Your task |
Show every line below where "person" can be found.

--- Data for processing Enclosed Below ---

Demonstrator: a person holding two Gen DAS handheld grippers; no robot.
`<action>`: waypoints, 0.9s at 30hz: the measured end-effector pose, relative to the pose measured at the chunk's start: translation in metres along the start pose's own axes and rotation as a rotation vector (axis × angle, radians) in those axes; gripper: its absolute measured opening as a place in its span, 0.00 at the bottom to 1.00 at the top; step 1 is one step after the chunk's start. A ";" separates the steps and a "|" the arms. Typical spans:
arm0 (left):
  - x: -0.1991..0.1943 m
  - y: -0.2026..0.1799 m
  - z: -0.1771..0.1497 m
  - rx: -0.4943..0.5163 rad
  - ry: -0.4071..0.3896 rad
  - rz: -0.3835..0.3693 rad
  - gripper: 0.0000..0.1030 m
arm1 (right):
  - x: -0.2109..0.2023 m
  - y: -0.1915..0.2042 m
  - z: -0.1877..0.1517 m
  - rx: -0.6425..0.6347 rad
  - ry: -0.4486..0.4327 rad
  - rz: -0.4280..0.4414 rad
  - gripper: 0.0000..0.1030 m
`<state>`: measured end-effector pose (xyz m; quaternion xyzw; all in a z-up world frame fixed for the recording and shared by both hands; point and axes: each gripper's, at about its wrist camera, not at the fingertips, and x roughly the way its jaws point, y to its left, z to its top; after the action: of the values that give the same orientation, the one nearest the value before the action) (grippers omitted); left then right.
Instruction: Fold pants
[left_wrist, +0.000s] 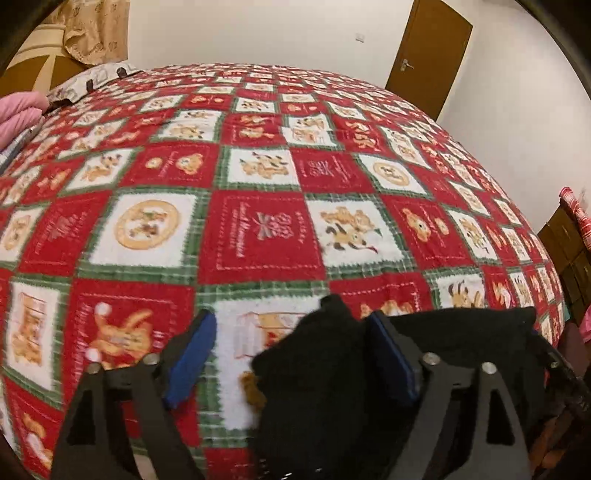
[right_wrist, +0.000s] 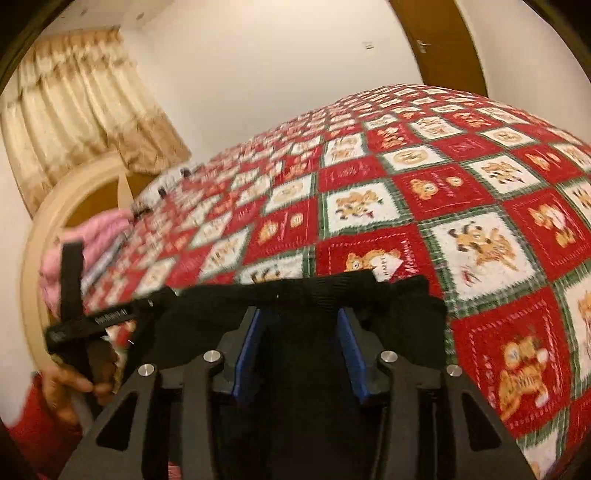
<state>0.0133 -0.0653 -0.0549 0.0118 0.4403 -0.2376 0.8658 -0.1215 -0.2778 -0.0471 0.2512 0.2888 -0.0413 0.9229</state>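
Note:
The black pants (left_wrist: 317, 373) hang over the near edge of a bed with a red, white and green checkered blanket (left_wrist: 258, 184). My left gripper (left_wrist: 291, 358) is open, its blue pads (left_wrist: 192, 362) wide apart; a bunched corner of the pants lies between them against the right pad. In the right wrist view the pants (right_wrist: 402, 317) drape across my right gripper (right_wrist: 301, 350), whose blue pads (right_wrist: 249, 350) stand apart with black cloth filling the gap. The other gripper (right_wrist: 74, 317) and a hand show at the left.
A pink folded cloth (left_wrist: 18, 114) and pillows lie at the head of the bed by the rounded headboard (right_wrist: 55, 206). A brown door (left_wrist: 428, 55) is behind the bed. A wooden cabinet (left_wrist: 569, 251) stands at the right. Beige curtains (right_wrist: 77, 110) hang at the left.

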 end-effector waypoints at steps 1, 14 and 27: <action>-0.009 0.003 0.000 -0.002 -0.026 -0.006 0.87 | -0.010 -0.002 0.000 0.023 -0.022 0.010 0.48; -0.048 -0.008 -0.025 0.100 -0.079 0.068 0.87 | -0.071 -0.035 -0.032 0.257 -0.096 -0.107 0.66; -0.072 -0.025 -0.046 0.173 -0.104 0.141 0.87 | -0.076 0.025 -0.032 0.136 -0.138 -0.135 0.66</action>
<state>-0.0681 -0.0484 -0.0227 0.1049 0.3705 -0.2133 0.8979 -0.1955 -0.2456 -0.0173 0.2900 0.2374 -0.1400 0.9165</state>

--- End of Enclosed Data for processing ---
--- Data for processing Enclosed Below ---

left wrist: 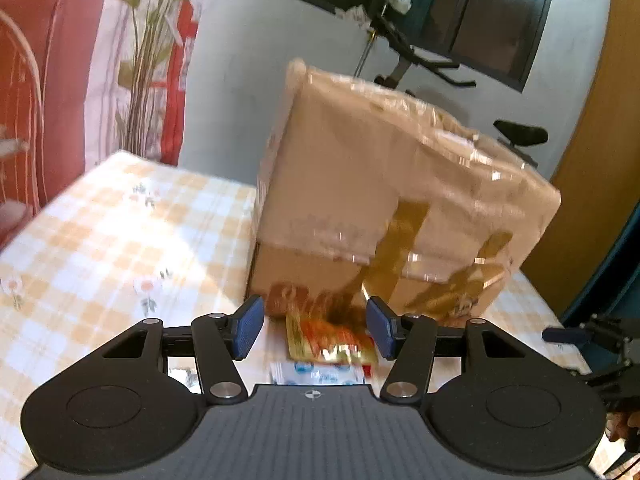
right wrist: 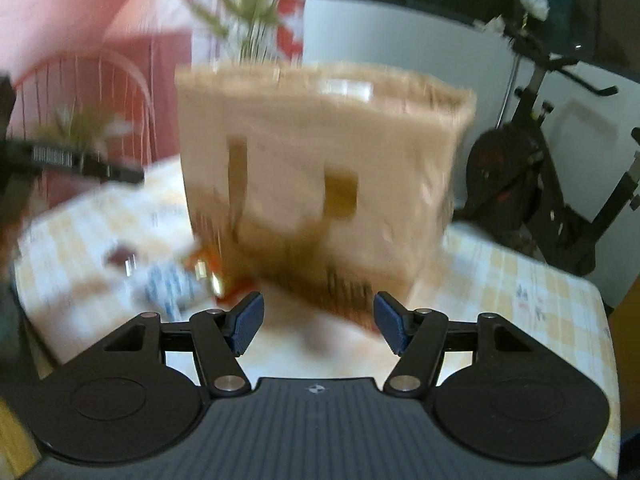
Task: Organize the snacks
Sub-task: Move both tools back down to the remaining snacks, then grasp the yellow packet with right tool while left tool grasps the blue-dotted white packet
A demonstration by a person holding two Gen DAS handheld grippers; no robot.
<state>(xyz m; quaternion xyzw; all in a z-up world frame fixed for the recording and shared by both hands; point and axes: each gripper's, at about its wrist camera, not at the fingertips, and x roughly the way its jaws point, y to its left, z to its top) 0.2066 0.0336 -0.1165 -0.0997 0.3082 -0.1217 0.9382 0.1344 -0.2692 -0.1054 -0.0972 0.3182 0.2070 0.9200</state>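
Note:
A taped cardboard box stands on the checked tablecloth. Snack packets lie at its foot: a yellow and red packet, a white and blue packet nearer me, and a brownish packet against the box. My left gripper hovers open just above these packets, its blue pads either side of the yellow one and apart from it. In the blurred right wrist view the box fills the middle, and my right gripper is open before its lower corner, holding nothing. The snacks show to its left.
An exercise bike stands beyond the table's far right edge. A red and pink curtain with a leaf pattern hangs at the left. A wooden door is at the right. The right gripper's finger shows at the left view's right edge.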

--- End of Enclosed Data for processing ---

Answer |
Demonstrator: a person holding two Gen DAS handheld grippers; no robot.
A demonstration by a person holding two Gen DAS handheld grippers; no robot.

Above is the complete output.